The issue raised in this appeal is one of statutory construction going to the vires of regulation 10(4). There may be many good reasons why the Home Secretary might wish to be able to serve notices to file in some circumstances. But this appeal is not about the merits of having such a provision, but rather about whether regulation 10(4) goes beyond what was permitted by the statute.
Background Facts
The Claimant is a woman born in 1967 who has been detained at Camp Roj in north-eastern Syria since January 2019. She was born in the United Kingdom and had British nationality from birth. She also has Pakistani nationality. On 27 December 2019, the decision to deprive her of her British citizenship was made by the Chancellor of the Exchequer in the Home Secretary’s absence, on grounds that the decision was conducive to the public good. He certified that the decision was made on information which should not be made public in the interest of national security and accordingly that D4’s right of appeal lay to the Special Immigration Appeals Commission (“SIAC”).

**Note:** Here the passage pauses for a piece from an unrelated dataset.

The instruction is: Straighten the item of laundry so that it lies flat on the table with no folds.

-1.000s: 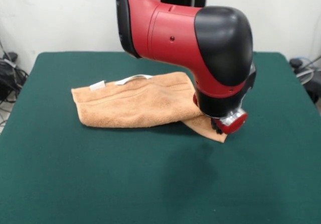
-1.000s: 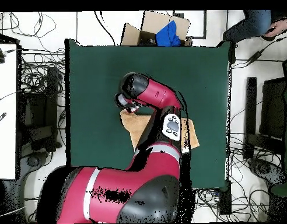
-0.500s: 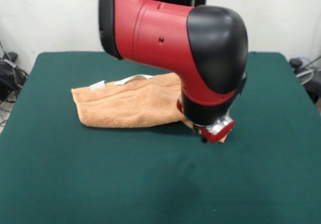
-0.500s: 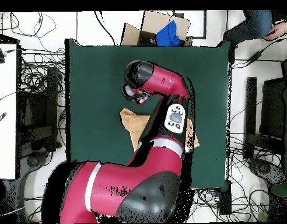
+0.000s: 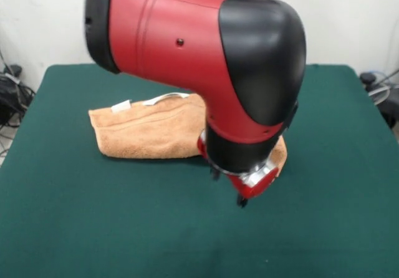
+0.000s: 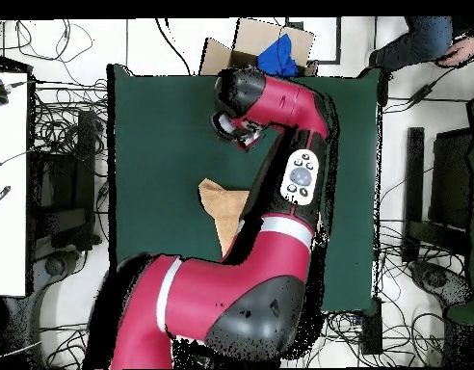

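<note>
The item of laundry (image 5: pixel 149 131), an orange-tan towel, lies folded over on the green table (image 5: pixel 62 228), with white tags along its far edge. One towel corner (image 5: pixel 280 155) shows to the right of the arm. My gripper (image 5: pixel 240 198) hangs low over bare table just in front of the towel, and no cloth shows under it. In the overhead view the arm hides most of the towel (image 6: pixel 219 200), and the gripper (image 6: pixel 235 129) sits over green table (image 6: pixel 154 116) beyond it.
A cardboard box (image 6: pixel 265 43) holding something blue stands just past one table edge. A person's arm (image 6: pixel 429 39) shows at the upper right corner. Cables cover the floor around the table, and a white bench (image 6: pixel 10 173) stands at the left.
The arm has swung out from the towel's corner, with the gripper now over bare table in front of the towel. The towel's main folded part has not moved.
</note>
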Action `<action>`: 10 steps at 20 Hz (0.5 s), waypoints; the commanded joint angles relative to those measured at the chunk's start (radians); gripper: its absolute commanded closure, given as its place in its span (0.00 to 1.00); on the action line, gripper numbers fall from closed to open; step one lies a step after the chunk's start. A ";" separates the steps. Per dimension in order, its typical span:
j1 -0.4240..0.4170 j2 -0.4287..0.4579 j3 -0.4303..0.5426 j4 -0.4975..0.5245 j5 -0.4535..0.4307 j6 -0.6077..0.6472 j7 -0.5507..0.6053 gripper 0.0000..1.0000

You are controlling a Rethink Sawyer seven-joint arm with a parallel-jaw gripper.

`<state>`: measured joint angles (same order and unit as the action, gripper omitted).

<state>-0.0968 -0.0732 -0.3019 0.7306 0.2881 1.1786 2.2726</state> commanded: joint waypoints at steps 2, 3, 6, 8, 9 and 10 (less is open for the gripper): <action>-0.054 0.134 -0.038 -0.328 -0.023 0.158 0.127 0.00; -0.061 0.142 -0.043 -0.360 -0.014 0.197 0.123 0.00; -0.067 0.146 -0.046 -0.395 0.011 0.277 0.122 0.00; -0.067 0.129 -0.038 -0.384 0.016 0.308 0.121 0.00; -0.066 0.118 -0.037 -0.383 0.020 0.339 0.122 0.00; -0.065 0.113 -0.037 -0.384 0.020 0.351 0.124 0.00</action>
<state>-0.1586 0.0299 -0.3326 0.4020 0.2930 1.3443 2.2726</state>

That decision was placed on D4’s Home Office file, in reliance on a note provided by officials which recorded that:
“[Home Office Legal Advisors] advised that service to file was appropriate, given that we do not know [D4’s] current precise whereabouts so as to somehow effect service on [sic] the notice on her. We assess that her last known address in the UK is no longer in use by [D4]. …”
On the same day, officials acting on behalf of the Chancellor made an order depriving D4 of her citizenship.

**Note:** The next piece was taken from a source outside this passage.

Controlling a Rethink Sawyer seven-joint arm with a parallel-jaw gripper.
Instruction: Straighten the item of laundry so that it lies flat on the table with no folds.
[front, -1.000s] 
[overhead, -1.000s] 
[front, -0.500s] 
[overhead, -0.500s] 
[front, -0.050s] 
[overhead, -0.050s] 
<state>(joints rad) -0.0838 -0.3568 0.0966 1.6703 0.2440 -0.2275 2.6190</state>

Chamberlain J treated the decision and order as having been made, for all practical purposes, by the Home Secretary, and I do the same.
On 28 September 2020, D4’s solicitors asked the Foreign and Commonwealth Office for assistance in repatriating her, by way of pre-action protocol letter. On 14 October 2020, the Home Office wrote to the solicitors telling them that she had been deprived of her citizenship on 27 December 2019. This was the first time that the deprivation of citizenship had been communicated to D4 or her advisors. D4 appealed to SIAC, as she was entitled to do under section 2B of the SIAC Act 1997. One of her grounds of appeal was that Regulation 10(4) of the 2003 Regulations was ultra vires and that the deprivation order was therefore invalid. However, in C3, C4 and C7 v Secretary of State for the Home Department (SC/167/2020), another deprivation of nationality case which was handed down on 18 March 2021, SIAC determined that it lacked jurisdiction to determine whether service to file was lawful.
The Judicial Review
In consequence, D4’s solicitors issued this judicial review on 29 March 2021, seeking an extension of time for judicial review as well as expedition so that this judicial review could be determined in advance of the substantive appeal in SIAC scheduled for July 2022. Morris J granted permission, extension of time and expedition by order dated 14 June 2021.
Chamberlain J heard the judicial review on 22 July 2021, handing down judgment on 30 July 2021. Chamberlain J granted the application for judicial review, refused permission to appeal but granted a stay pending the Home Secretary’s application to this court.
The Home Secretary was granted permission to appeal on the papers by Nicola Davies LJ, on the single ground that Chamberlain J erred in law in concluding that Regulation 10(4) of the 2003 Regulations was ultra vires. She extended the stay for the duration of this appeal or until further order.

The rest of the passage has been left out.